Basma mengambil secarik kertas dan pena. Ia ingin menumpahkan semuanya dalam sebuah tulisan.
Bu, anakmu ini benar-benar polos soal mencintai.
Entah darimana mulanya. Perihal menyukai seorang gadis yang nanti menjadi sebab senyum ibu ini sangat rumit untuk dikisahkan. Sulit sekali aku rangkai hingga menjadi sebuah kisah yang lengkap dan utuh. Aku tak sekuat Sri Ningsih dan Bahar, bu.
Entah apa pasalnya, anakmu harus dihadapkan pada satu suratan takdir yang menarik—untuk tidak dikatakan ironi. Dengan beragam kisah romansa keheningan dan selalu bergerak dalam senyap. Entahlah, bu, anakmu mirip seperti bapak. Sekalinya jatuh dalam kubangan perasaan yang sejatinya rapuh sekali, maka genaplah seluruh perasaan ini tertawan.
Maka ketika kubangan itu hancur dan surut semua air perasaannya, apa yang bisa anakmu lakukan? Berkelana untuk mengambil perasaan yang sempurna tertawan atau menumbuhkan harapan baru? Tapi bagaimana? Bukankah perlu waktu lama hingga tumbuh menjadi buah perasaan baru?
Ibu, bersabar ya. Anakmu akan terus hidup. Akan terus berjuang demi ibu. Untuk apapun itu. Demi senyuman ibu.
Malam itu, Basma menangis sejadi-jadinya.
***
Kembali ke taman itu. Tepat ketika matahari baru saja tenggelam. Senja berganti malam.
Kamala melambaikan tangan pada Hanan. Mengucapkan selamat tinggal. Bilang jangan lupa besok-besok membawa makanan yang banyak. Hanan hanya tertawa. Balas melambaikan tangan juga. Mereka berpisah.
Saat Kamala hendak melangkahkan kakinya keluar taman. Tepat sebelum ia benar-benar meninggalkan tempat itu. Kakinya menginjak sesuatu.
Kamala menunduk. Melihat ada sepucuk amplop yang sedikit banyak basah di setiap sisinya. Gadis itu mengambilnya. Melihat ada satu kalimat di bagian depat amplop itu. Tulisan tangan yang sangat ia kenali.

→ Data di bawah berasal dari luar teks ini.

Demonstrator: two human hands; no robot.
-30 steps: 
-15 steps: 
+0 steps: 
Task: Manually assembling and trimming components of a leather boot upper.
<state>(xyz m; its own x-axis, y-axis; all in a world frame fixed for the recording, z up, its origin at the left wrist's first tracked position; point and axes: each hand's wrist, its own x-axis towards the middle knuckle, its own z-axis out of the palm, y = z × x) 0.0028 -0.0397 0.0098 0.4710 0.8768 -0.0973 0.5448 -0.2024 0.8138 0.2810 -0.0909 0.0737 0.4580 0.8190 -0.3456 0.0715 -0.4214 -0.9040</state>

"Untuk Kamala. Permata Senyuman. Surat Terakhir."
Remang cahaya bulan menyinari. Suara hewan malam bersahutan. Angin dingin berhembus.
Kamala sempurna mematung. Air matanya menetes.
Apakah dia tadi di sini? Kamala menoleh ke sana kemari. Mencari di setiap sisi. Berjalan memutari taman. Mencari Basma. Benar-benar mencarinya. Ia merasa sudah sedekat ini.
Tangis Kamala pecah sekarang. Deras sekali.
Ia membuka amplop itu. Mengeluarkan surat yang sedikit basah. Air matanya menetes.
Untuk Kamala. Permata Senyuman. Surat Terakhir.
Aku menulis ulang surat ini, Kamala. Tapi ada beberapa tulisan yang sejatinya sama sejak aku menuliskan surat ini ketika kita hendak berpulang hari itu. Lalu aku menambahkan beberapa tulisan baru. Semoga kau menyukainya.
Kamala tidak bisa menahan tangisnya. Air matanya deras. Kamala sesenggukan. Ia tidak mengira ia akan membaca surat terakhir di waktu seperti ini. Dengan perasaan yang semakin redup. Dengan semua kenangan yang tertinggal di belakang.
Sejak dulu hingga saat ini, waktu memungut detik demi detik untuk merangkainya dalam kisah-kisah indah yang kita ciptakan. Angin berhembus perlahan meniupkan semua nafas yang telah kita serahkan sepenuhnya pada langit. Dan senja dengan rendah hati mengecup sanubari kita untuk tetap hidup dan menikmati hari-hari dimana kita akan melihatnya kembali.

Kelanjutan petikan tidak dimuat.